About this task >> Go through the material and return every line that contains the string "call".

Excerpted records >>
Content starts

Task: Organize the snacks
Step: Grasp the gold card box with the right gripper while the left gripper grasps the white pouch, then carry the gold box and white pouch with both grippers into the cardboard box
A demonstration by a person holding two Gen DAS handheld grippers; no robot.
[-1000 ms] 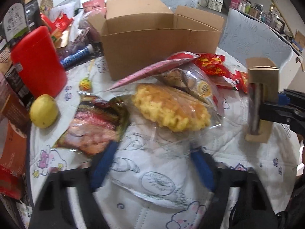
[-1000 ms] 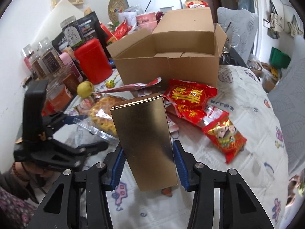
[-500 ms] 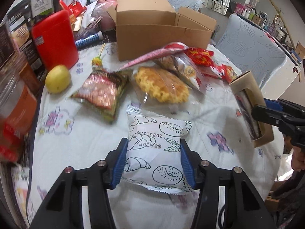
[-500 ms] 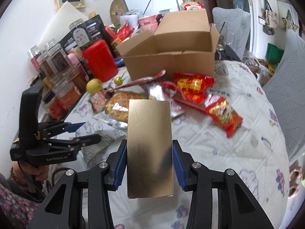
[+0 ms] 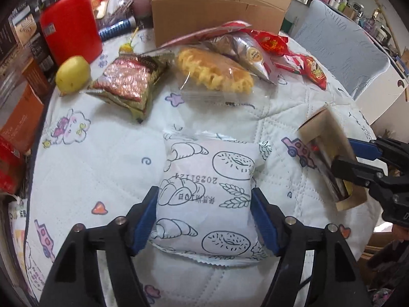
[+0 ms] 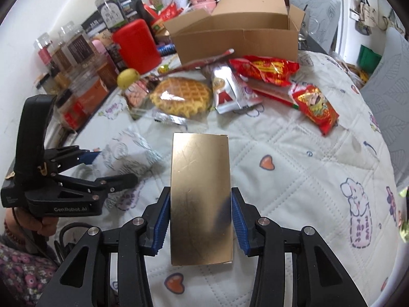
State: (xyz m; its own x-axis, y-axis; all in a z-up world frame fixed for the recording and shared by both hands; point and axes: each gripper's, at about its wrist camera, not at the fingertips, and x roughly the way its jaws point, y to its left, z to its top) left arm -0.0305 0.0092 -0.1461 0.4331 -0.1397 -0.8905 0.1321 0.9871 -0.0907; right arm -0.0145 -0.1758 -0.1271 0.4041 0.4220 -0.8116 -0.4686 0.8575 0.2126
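Since bread packet [image 5: 207, 194] looked soft, crushable, we clamped left gripper [image 5: 204, 220] fingers mid-sides; right gripper [image 6: 200, 220] fingers gripped stiff gold box [image 6: 200, 199].

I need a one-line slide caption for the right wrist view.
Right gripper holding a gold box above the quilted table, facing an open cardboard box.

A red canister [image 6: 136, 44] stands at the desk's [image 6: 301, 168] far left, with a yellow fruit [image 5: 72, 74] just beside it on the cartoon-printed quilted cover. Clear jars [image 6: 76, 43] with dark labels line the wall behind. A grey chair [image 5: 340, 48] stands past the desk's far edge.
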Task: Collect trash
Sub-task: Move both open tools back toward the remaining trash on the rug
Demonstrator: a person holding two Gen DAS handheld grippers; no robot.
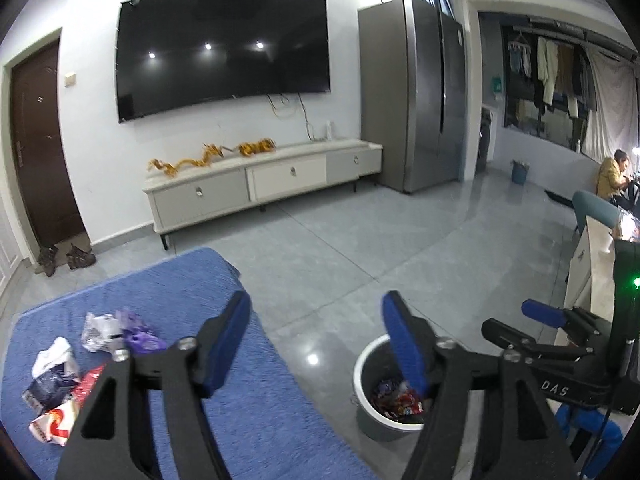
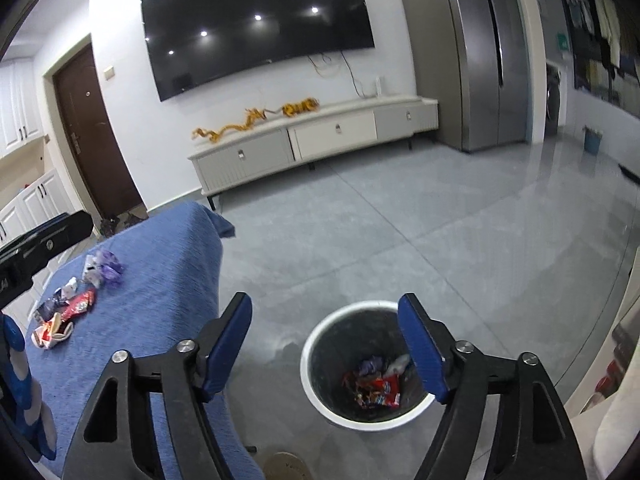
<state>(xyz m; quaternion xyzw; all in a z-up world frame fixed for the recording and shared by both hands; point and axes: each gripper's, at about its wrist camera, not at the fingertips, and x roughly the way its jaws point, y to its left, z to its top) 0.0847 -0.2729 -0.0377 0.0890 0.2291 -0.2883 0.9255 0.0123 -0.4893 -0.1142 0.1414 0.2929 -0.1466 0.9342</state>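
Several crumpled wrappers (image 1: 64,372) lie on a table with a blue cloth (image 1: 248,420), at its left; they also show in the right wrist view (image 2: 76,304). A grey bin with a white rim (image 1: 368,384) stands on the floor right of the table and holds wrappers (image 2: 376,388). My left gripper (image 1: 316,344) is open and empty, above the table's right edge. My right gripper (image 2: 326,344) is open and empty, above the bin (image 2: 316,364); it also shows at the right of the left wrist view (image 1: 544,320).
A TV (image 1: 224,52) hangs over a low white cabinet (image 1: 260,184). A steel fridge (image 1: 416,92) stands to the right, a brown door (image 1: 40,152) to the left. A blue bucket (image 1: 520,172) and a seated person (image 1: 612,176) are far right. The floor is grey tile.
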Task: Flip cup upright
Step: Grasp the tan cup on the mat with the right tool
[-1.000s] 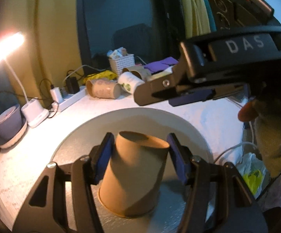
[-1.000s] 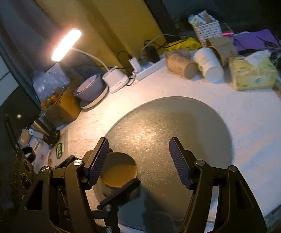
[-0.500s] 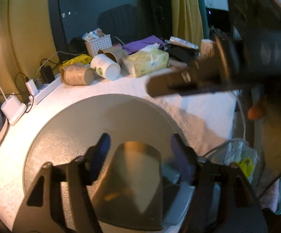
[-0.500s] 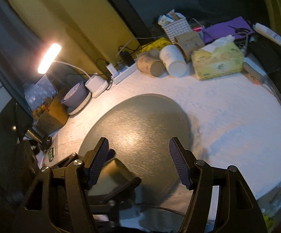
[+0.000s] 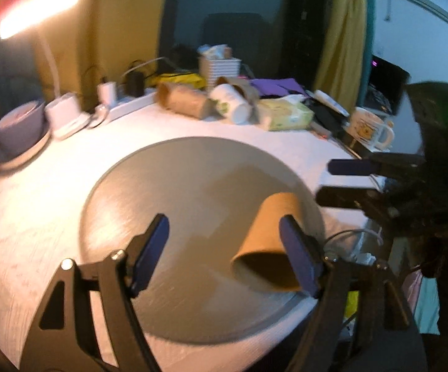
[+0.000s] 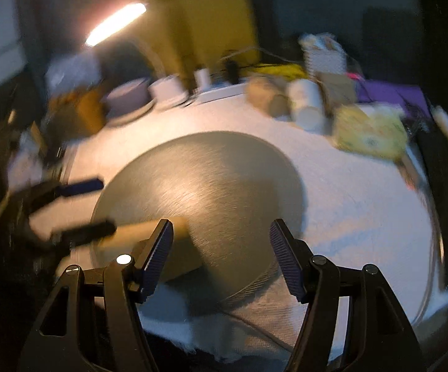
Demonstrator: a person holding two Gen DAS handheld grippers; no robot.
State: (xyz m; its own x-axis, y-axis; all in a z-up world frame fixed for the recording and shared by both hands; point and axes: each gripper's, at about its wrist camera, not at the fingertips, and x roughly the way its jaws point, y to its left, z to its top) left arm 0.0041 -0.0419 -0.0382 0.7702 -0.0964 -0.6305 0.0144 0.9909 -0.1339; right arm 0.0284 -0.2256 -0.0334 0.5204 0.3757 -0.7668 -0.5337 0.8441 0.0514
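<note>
The brown paper cup is lying tilted on the round grey mat near the counter's front edge. Both the left gripper and right gripper are spreading their fingers wide, gripping nothing.

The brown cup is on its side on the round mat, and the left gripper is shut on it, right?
Not quite. The cup does lie on its side on the mat, but the left gripper is open, not gripping it: the cup sits off by one finger. The left wrist view shows this.
</note>
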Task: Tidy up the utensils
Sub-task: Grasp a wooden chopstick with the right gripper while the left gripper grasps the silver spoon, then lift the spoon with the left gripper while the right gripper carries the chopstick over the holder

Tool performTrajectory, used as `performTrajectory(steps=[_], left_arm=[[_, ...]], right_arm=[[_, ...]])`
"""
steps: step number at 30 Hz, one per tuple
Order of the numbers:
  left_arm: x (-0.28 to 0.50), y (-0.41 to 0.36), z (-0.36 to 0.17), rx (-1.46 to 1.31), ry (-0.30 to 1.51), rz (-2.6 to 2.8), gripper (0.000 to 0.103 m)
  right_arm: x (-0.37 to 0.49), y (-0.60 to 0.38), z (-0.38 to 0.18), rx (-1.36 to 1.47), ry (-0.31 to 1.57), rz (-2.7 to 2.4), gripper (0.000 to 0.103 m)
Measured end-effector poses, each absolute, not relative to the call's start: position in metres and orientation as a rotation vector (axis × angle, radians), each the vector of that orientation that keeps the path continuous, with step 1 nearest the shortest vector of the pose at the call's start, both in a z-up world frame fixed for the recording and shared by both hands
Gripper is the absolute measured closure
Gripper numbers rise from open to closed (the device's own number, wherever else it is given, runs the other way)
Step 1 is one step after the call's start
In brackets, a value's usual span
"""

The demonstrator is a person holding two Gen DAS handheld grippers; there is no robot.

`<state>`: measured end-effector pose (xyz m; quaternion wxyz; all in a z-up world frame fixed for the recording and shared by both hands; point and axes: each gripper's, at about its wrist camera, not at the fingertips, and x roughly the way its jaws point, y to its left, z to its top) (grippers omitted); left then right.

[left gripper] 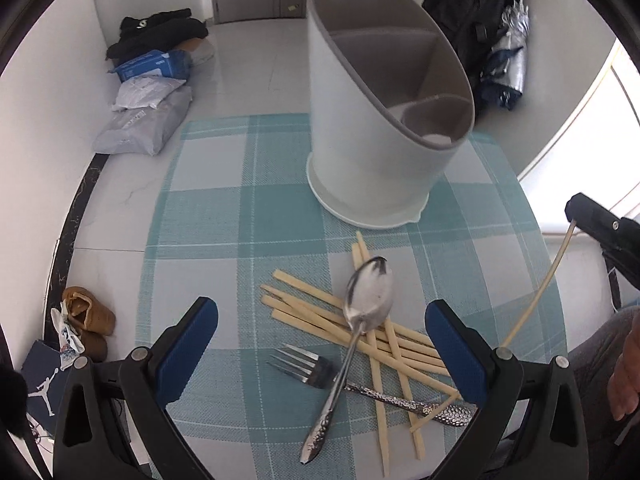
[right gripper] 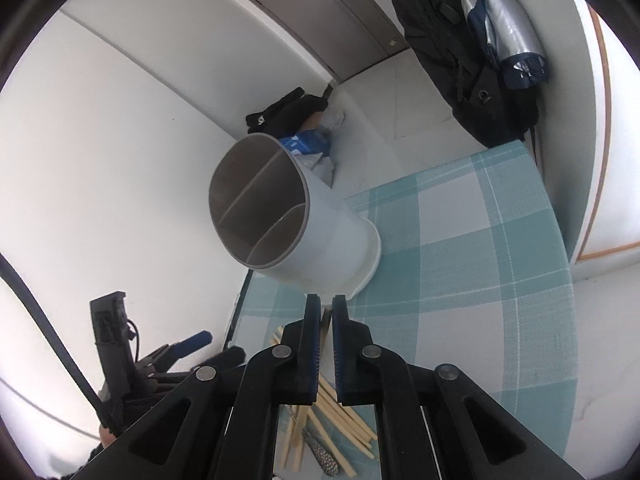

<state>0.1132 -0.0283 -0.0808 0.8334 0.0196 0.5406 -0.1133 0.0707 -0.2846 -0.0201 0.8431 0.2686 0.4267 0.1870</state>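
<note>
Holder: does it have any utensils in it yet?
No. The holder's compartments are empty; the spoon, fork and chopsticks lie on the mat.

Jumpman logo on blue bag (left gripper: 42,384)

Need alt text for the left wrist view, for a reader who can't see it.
Open left claw hovers over a spoon, fork and scattered chopsticks on a checked placemat. Behind stands an empty utensil holder; at right, the right claw holds one chopstick.
</note>
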Motion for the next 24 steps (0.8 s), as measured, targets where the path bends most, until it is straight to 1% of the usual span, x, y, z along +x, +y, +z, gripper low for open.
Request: performTrajectory(steps=[8, 10, 11, 13, 14, 15, 19, 20, 21, 24], left_arm=[[0.121, -0.057, -0.096, 0.253, 1.201, -0.293, 0.003], [0.122, -0.060, -0.100, 0.307, 1.214, -0.303, 0.009], [0.122, -0.060, -0.101, 0.326, 1.220, -0.302, 0.014], [0.124, -0.060, -0.104, 0.333, 1.241, -0.307, 0.015], [0.125, -0.058, -0.104, 0.324, 1.251, -0.313, 0.017], [0.126, -0.055, -0.105, 0.318, 1.260, -0.311, 0.022], [0.130, -0.055, -0.111, 0.294, 1.308, -0.326, 0.034], [0.131, -0.054, -0.113, 0.285, 1.320, -0.330, 0.038], [0.131, -0.053, -0.114, 0.279, 1.327, -0.329, 0.046], [0.135, -0.046, -0.115, 0.248, 1.328, -0.326, 0.063]], right_arm=[[0.074, -0.307, -0.034, 0.646, 0.875, 0.373, 0.099], [0.074, -0.309, -0.036, 0.658, 0.875, 0.376, 0.099], [0.075, -0.308, -0.038, 0.660, 0.876, 0.378, 0.099], [0.076, -0.306, -0.041, 0.658, 0.880, 0.382, 0.099], [0.077, -0.305, -0.041, 0.660, 0.881, 0.385, 0.099], [0.078, -0.305, -0.043, 0.665, 0.882, 0.390, 0.099], [0.081, -0.303, -0.045, 0.666, 0.880, 0.392, 0.099], [0.082, -0.303, -0.045, 0.668, 0.877, 0.393, 0.099], [0.082, -0.304, -0.045, 0.670, 0.875, 0.393, 0.099], [0.084, -0.305, -0.045, 0.676, 0.871, 0.387, 0.099]])
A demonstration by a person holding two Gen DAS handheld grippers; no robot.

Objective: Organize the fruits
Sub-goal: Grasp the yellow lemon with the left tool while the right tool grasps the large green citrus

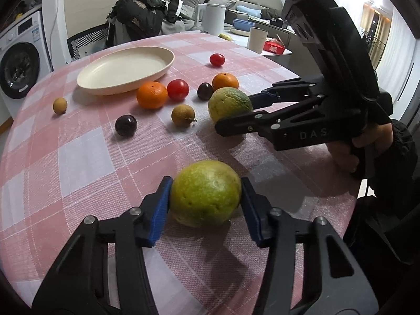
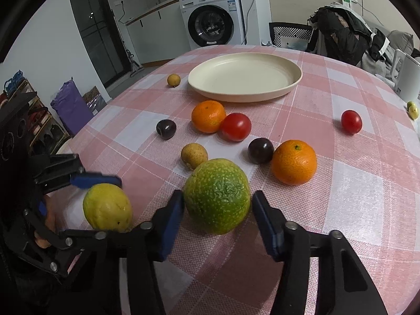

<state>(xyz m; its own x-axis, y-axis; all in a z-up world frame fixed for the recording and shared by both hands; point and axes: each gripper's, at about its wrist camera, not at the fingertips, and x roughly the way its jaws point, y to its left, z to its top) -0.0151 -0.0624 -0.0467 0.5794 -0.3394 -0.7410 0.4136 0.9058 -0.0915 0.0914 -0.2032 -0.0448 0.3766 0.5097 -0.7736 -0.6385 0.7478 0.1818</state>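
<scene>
Fruit sits dead centre between the fingers of each gripper, so what matters is the line from there to the cream plate (image 2: 290, 85).

In the left wrist view the left gripper (image 1: 205, 185) is clamped on a yellow-green fruit (image 1: 206, 197) at lower centre, a blue pad meeting the skin on either side, with the fruit low over the checked tablecloth (image 1: 65, 162). The plate lies towards the upper left of that frame.

In the right wrist view the right gripper (image 2: 218, 198) straddles a mottled green fruit (image 2: 217, 210) at lower centre. One pad is against its left side and the other seems just short of its right, so this grip is not yet firm. From here the plate is straight up the frame, beyond an orange (image 2: 208, 116), a tomato (image 2: 235, 126) and smaller fruit. The right hand appears nearer to it.

Both fruits are almost round, with no long axis worth aligning to and no clear pointing end.
</scene>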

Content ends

Response >>
Measured end-effector poses, each absolute, not relative to the call's start: position in metres and orientation as a rotation vector (axis × angle, radians), each the vector of that orientation that keeps the path continuous, with step 1 nearest the shortest vector of the pose at the call's start, both in a z-up world frame fixed for the recording and shared by both hands
Step 1 is one step after the call's start

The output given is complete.